Use the required tag to make envconfig return an error if a variable is missing. This fails fast at startup instead of silently using a zero value.

type Config struct {
    DatabaseURL string `envconfig:"DATABASE_URL" required:"true"`
    Port        int    `envconfig:"PORT" default:"8080"`
}

If MYAPP_DATABASE_URL is not set, envconfig.Process returns:

required key MYAPP_DATABASE_URL missing value

Troubleshooting

Variable is not being picked up

Symptom: A struct field stays at its zero value even though you exported the variable.

Likely cause: The environment variable name does not match the expected pattern. envconfig combines your prefix with the field name or envconfig tag value, separated by an underscore.

Fix: Double-check the full variable name. If your prefix is MYAPP and the tag is PORT, the expected variable is MYAPP_PORT. Run env | grep MYAPP to list what is actually set in your shell.


Type conversion error at startup

Symptom: envconfig.Process returns an error like envconfig.Process: assigning MYAPP_PORT to Port: converting 'abc' to type int.

Likely cause: The value of the environment variable cannot be parsed into the Go type declared on the struct field.

Fix: Verify the exported value is valid for the target type. For example, PORT must be a valid integer string (8080), and DEBUG must be true or false for a bool field.

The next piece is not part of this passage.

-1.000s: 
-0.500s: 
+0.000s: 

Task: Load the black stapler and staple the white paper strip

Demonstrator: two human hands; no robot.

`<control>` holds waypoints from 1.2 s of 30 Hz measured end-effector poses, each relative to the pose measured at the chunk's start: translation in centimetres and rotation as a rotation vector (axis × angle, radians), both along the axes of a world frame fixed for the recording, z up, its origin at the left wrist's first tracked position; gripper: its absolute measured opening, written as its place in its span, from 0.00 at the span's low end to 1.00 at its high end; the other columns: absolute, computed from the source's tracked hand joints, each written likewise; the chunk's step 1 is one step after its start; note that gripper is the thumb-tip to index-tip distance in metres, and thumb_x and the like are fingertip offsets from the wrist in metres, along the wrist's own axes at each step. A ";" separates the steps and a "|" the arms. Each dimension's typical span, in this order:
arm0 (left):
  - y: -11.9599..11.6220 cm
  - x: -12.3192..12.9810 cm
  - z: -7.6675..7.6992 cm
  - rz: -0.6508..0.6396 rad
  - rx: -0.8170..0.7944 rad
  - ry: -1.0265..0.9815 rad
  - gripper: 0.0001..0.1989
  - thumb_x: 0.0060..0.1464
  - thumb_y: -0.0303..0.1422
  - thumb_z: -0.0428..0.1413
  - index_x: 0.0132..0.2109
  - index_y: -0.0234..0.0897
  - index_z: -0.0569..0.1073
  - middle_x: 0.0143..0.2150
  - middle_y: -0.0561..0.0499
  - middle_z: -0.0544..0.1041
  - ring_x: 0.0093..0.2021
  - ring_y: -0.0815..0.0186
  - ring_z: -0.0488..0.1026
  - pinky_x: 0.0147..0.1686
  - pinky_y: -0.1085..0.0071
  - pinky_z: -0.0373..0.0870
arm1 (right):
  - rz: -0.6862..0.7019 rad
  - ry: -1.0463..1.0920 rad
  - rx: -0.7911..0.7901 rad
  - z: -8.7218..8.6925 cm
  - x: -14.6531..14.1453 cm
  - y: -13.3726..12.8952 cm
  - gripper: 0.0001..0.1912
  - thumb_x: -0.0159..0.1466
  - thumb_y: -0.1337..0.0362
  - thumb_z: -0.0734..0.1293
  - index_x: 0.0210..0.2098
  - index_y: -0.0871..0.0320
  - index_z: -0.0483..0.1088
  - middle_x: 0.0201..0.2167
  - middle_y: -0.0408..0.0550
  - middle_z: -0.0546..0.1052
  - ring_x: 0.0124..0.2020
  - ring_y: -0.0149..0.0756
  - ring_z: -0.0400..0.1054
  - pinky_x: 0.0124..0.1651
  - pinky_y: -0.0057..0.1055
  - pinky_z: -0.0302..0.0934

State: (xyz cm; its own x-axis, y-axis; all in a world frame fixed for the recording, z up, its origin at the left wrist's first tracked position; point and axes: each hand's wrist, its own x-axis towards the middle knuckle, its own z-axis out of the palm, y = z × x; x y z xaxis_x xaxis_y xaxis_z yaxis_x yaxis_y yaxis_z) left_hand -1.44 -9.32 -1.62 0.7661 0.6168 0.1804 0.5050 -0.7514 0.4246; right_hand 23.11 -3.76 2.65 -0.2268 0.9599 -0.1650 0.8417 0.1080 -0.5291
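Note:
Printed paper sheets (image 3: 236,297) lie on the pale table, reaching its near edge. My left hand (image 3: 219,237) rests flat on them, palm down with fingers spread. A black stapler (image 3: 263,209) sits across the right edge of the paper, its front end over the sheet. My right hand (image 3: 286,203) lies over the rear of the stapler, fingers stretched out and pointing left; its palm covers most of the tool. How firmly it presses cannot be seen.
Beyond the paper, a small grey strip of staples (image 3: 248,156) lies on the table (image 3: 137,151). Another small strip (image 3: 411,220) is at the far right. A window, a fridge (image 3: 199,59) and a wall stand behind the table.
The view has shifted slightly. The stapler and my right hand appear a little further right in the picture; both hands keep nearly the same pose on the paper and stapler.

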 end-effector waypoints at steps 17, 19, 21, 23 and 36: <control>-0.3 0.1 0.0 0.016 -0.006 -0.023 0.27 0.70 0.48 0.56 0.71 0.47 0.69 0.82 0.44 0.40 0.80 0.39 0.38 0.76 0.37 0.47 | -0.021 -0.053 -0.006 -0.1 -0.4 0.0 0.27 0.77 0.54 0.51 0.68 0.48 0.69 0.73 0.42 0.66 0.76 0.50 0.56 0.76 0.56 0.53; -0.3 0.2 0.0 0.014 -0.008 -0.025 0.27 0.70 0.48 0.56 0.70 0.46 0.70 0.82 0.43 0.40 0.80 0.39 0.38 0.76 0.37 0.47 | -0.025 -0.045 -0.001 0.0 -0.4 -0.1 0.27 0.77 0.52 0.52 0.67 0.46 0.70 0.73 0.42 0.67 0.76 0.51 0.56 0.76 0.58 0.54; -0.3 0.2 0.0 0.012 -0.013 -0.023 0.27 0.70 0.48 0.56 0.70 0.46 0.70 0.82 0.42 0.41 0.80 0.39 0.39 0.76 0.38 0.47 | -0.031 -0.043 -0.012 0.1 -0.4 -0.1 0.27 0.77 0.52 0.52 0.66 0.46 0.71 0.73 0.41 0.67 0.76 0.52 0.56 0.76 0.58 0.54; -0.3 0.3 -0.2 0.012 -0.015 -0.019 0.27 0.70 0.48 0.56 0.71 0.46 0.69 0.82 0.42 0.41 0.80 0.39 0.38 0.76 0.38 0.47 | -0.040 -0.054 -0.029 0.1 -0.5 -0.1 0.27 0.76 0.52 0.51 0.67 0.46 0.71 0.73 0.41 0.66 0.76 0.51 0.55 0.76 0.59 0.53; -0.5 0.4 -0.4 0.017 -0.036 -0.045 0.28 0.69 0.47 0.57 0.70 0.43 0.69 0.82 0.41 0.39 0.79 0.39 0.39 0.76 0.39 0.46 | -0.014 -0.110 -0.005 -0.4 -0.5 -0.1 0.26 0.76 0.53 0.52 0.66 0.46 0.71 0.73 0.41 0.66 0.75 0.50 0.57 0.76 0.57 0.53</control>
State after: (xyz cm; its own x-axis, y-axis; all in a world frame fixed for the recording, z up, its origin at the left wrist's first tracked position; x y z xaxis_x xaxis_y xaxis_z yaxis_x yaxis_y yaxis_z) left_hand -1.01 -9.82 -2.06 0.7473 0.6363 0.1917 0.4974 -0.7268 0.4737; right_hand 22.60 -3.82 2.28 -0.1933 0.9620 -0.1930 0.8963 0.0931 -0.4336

Required variable error even though the variable is set

Symptom: You see required key MYAPP_FOO missing value but echo $MYAPP_FOO prints a value.

Likely cause: The variable was exported in a different shell session or sub-shell and is not present in the environment of the current process.

Fix: Export the variable in the same shell session where you run go run or go build. Alternatively, prefix the command inline: MYAPP_FOO=bar go run main.go.


go get cannot find the module

Symptom: go get fails with cannot find module providing package github.com/kelseyhightower/envconfig.

Likely cause: Your Go environment is in GOPATH mode rather than module mode, or there is a network/proxy issue.

Fix: Ensure your project has a go.mod file (go mod init <name> if not). If you are behind a corporate proxy, set GONOSUMCHECK or GOFLAGS appropriately, or use GOFLAGS=-mod=mod.